Hunter later told Davis the best way out of trouble for the accident was to sign a statement admitting it was his fault, not tell anyone about his injury and take a 15-day suspension without pay. “Take my word, they want to get rid of you,” Hunter recalled telling Davis. Davis said he couldn’t afford to be off for two weeks, but Hunter had a way around that, too: “Bribe him to not report it,” he said in his statement to Davis’ lawyers. While Davis served out his suspension, Hunter gave him $1,500.
Davis ultimately reported the injury anyway. About six months later, he was fired, accused of violating safety rules like not maintaining the proper distance away from moving equipment and working without protective eyewear. “I was targeted because of what happened,” Davis told ProPublica. “It was retaliation for the injury.”

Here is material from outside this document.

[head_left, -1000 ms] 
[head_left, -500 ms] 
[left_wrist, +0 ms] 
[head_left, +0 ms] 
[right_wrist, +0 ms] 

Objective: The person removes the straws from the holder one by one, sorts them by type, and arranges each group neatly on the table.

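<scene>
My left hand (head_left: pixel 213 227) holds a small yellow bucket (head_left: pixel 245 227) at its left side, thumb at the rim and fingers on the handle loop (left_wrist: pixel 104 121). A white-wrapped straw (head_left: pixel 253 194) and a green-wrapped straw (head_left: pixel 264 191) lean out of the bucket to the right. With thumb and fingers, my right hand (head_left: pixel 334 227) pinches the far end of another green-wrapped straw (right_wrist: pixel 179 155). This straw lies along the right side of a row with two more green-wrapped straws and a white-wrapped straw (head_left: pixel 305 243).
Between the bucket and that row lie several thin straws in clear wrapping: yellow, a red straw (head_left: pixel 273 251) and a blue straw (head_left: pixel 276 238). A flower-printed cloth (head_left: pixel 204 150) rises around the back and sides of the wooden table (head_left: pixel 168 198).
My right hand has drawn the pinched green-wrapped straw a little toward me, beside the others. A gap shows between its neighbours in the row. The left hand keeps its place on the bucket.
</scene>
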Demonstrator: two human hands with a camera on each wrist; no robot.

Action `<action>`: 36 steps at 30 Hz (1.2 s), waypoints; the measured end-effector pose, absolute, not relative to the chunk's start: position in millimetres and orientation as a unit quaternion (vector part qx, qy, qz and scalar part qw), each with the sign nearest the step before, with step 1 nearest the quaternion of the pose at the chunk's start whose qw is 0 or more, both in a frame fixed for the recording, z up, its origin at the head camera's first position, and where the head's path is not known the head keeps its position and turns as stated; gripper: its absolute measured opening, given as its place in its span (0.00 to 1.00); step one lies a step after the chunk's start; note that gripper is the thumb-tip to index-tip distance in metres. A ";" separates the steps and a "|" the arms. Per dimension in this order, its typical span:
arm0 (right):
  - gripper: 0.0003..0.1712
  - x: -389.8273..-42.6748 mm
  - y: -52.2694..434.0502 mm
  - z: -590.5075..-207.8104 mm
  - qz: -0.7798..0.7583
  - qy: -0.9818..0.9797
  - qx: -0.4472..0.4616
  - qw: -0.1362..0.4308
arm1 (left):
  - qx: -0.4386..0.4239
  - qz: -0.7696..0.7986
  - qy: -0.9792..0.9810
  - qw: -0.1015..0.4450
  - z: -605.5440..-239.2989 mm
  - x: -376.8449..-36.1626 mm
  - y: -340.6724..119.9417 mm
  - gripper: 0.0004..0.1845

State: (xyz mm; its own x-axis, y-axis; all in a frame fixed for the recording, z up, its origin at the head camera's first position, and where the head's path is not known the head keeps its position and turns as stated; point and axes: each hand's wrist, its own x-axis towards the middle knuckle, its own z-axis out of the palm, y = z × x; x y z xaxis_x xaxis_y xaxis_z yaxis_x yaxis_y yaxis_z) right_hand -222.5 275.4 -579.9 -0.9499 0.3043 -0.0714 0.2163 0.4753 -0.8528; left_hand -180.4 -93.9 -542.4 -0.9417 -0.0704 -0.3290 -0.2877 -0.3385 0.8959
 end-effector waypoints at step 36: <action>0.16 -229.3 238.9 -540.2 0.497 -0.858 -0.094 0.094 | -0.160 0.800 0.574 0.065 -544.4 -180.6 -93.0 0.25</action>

Once the railroad heard the taped phone call, it also fired Hunter.
Emails, calls and social media messages to Hunter went unanswered. Hoyt told ProPublica in a message that he didn’t remember the affair and that it wasn’t “consistent with company policy or my application of safety commitments.” Canadian National settled the case with Davis for an undisclosed amount. A spokesperson told ProPublica the railroad doesn’t comment on “individual personnel cases.”
During the 2007 hearings on Capitol Hill, workers testified about being left to die by the tracks while railroad managers ignored pleas for care. The 2008 update to the Federal Railroad Safety Act required the companies to provide “prompt medical attention” and mandated that railroads bring injured workers to the hospital as soon as they ask.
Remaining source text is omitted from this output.